The Federal Farm Credit System (FFCS) is a network of financial institutions which provide credit and financing for farming and agriculture in the United States. The FFCS is a crucial source of funding for the agribusiness which is seen as high-risk by traditional lenders. For example, even if a farmer has excellent credit and a strategic business plan, a season of drought, unseasonable temperatures, or unexpected international conflicts can drastically affect their bottom line. The FFCS provides farmers and rural homeowners with credit that they would not, otherwise, be likely to attain through a commercial lender. 
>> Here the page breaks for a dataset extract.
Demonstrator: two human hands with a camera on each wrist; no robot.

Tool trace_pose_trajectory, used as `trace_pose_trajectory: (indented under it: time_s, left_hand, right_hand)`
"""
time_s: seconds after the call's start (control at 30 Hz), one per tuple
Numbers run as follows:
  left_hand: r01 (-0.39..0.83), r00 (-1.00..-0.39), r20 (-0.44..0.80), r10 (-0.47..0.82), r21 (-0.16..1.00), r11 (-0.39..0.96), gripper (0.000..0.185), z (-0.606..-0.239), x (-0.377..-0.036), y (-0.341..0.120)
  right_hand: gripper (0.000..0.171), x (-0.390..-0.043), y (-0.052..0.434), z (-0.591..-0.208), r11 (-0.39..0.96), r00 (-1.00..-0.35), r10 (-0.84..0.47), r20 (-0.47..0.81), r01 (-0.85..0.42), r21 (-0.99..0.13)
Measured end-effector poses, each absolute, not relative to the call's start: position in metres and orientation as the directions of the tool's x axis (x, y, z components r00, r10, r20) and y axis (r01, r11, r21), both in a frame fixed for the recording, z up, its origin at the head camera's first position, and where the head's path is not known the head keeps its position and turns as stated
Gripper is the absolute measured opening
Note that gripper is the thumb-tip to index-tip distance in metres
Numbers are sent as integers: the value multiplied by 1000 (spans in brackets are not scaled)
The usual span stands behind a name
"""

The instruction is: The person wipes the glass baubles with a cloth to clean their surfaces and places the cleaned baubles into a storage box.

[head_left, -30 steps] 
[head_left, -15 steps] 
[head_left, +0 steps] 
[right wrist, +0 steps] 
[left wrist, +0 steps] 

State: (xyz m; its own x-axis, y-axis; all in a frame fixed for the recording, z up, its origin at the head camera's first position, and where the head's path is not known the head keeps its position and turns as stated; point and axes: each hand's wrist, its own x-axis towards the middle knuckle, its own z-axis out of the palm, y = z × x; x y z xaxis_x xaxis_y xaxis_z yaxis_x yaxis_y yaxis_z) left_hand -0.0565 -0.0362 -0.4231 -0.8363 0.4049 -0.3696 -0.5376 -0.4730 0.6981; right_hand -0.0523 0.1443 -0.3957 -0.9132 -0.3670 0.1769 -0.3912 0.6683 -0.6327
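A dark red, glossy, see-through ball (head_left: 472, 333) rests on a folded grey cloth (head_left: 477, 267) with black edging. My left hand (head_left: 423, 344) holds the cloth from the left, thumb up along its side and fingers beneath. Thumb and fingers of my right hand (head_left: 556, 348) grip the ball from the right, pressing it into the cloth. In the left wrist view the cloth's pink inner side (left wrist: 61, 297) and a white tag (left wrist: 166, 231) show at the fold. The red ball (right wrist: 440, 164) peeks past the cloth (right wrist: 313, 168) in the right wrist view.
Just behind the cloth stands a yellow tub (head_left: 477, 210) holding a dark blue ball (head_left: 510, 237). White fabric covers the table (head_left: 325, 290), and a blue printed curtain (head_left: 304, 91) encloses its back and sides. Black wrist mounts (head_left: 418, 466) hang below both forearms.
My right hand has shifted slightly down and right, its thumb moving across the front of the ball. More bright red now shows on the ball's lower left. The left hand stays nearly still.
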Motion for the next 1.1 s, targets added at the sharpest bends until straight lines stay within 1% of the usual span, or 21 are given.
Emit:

BREAKING DOWN 'Federal Farm Credit System (FFCS)'

The Federal Farm Credit System (FFCS) has evolved and grown significantly in the past 100 years. In 1916, Congress passed the Federal Farm Loan Act, establishing Federal Land Banks (FLBs) in a dozen districts around the country. The Act also created hundreds of National Farm Loan Associations (NFLAs). These entities form the basis of what would become known as the Federal Farm Credit System.

Feast and Famine of Federal Farm Credit 

The Farm Loan Act created a way for farmers to secure long-term loans. Later, the Agricultural Credits Act of 1923, created a dozen Federal Intermediate Credit Banks (FICBs) which allow farmers to get discounted, short-term loans through cooperatives. By 1968, repayment of all capital lent through the Federal Farm Credit System was complete. Repayment of these funds meant that the financial institutions of the system were now entirely farmer-owned.

The 1970s saw a huge boom for U.S. farmers as demand for U.S. agricultural products grew. Land values also began to climb. The demand for agricultural lending skyrocketed during this time. However, the boom ultimately led to production surpluses, lower crop prices, and up to 300,000 farmers on the brink of failure.

In 1985, the Federal Farm Credit System (FFCS) posted losses of $2.7 billion. A year later, the deficit stood at $1.9 billion. This debt represented the most substantial failure in the history of any U.S. financial institution.

Congress stepped in with the 1985 Farm Credit Amendments Act. Further reforms came with the 1987 Agricultural Credit Act. Together, these two Acts brought federal oversight, regulation, and enforcement, along with $4 billion in federal assistance through the use of agriculture credits to the FFCS. At this time, the Federal Agricultural Mortgage Corporation (FAMC), also known as Farmer Mac, was created.

The FFCS Today

By 2005, all financial assistance which the Federal Farm Credit System (FFCS) institutions received from the U.S. Treasury as bailouts were fully repaid, including interest. Today, the FFCS consists of:

  • Three Farm Credit Banks (FCBs)
  • 72 Agricultural Credit Associations(ACAs)
  • one Federal Land Credit Association (FLCA)
  • one Agricultural Credit Bank (CoBank).

The CoBank can provide loans to Agricultural Credit Associations, the Federal Land Credit Association, agricultural cooperatives, rural utilities and aquatic cooperatives. It also helps to finance imports and exports of U.S. agricultural products and provides international banking services for farmer-owned cooperatives.